Während der Pogromnacht am 9. November 1938 zerstörten die Nazis Synagogen, ungezählte jüdische Wohnungen und Geschäfte. Während der Schoah wurden mehr als 11000 Kölner Juden von den Nazis ermordet, den restlichen gelang es, in andere Länder zu fliehen.
Eine kleine Gruppe Überlebender gründete 1945 eine neue jüdische Gemeinde. Am 20. September 1959 wurde die wiederaufgebaute Synagoge in der Roonstraße eingeweiht.
Der Zuzug von Juden aus der ehemaligen Sowjetunion hat das Gesicht der Gemeinde verändert, die Bedürfnisse sind gewachsen. 1999 wurde daher der Aufbau des Wohlfahrtzentrums in der Ottostraße im Kölner Stadtteil Ehrenfeld beschlossen. Mit der Rückkehr in das alte „Israelitische Asyl“ konnte die Gemeinde an eine gewaltsam unterbrochene Traditionslinie anknüpfen. Im November 2003 begann der Umzug in die zum großen Teil denkmalgeschützten Gebäude: Nach umfangreichen Um- und Neubauten bezog das Elternheim seine neuen Räume. Es folgten die Sozialabteilung, die Verwaltung, die Lauder-Morijah-Grundschule und die Franz-Herschtritt-Kindertagesstätte.
Einen besonderen Höhepunkt erlebte die Synagogen-Gemeinde am 19. August 2005:
Auf Einladung der Gemeinde besuchte Papst Benedikt XVI. im Rahmen des katholischen Weltjugendtages die Synagoge in der Roonstraße. Der Festakt fand weltweit große Beachtung: Es war der erste Synagogenbesuch eines Papstes in Deutschland.

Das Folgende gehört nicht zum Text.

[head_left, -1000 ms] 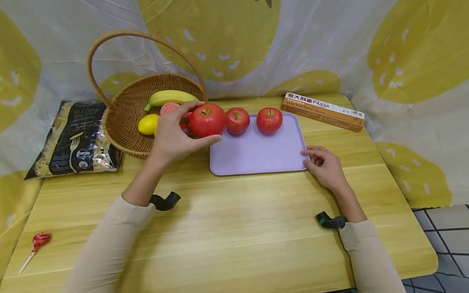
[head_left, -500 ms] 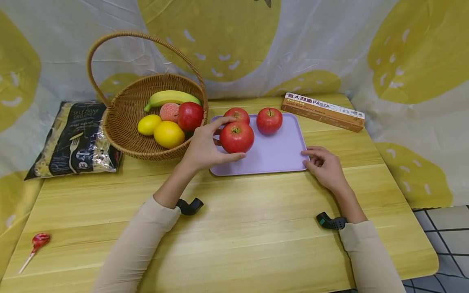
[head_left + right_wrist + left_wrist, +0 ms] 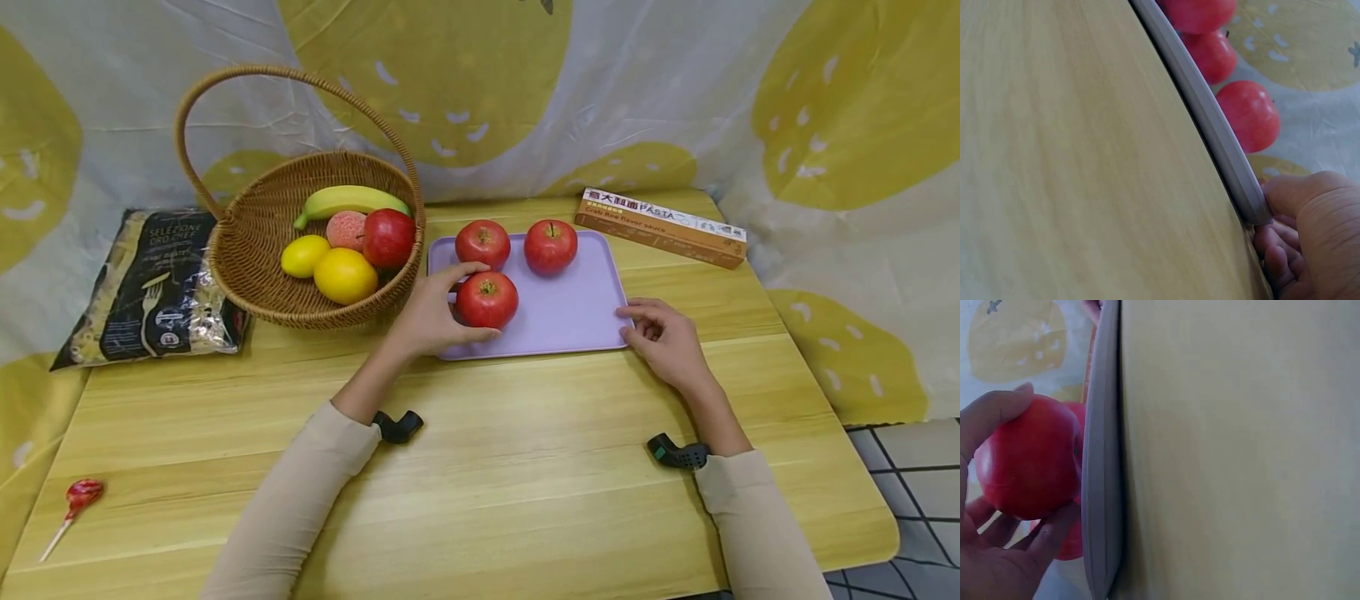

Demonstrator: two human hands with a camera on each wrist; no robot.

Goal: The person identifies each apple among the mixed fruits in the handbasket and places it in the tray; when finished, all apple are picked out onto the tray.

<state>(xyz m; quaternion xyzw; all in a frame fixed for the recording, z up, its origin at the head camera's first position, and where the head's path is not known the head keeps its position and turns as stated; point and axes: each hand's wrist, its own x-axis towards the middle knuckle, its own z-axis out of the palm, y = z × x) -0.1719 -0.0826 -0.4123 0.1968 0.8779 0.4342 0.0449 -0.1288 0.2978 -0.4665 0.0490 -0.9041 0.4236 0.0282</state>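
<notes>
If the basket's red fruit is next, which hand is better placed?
Probably the left hand: it's close beside the basket and its red fruit, once it releases the held apple. The right hand pinches the tray at its right end.

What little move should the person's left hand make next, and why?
Probably loosen the left hand and leave the held apple on the tray: the apple looks at or just above its surface, nearer the person than two other apples, and the right hand holds the tray's edge.

Lilac tray (image 3: 567,307), its 3 apples (image 3: 487,301) red (backdrop (image 3: 637,92) white, yellow-patterned).
</notes>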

2007 konnte anlässlich der Gedenkfeier zur Reichspogromnacht am 9. November eine ganz besondere Torarolle in die Synagoge Roonstraße eingebracht werden: Sie stammte aus der am 9. November 1938 zerstörten Kölner Synagoge in der Glockengasse. Der katholische Geistliche Prälat Gustav Meinertz rettete die Torarolle aus dem brennenden Gebäude und gab sie kurz nach Kriegsende der Gemeinde zurück. Wegen ihrer Beschädigungen durfte sie im Gottesdienst jedoch nicht mehr verwendet werden. 2007 schließlich konnte die Tora durch die großzügige Unterstützung des Kölner Erzbischofs Joachim Kardinal Meisner in Jerusalem restauriert werden.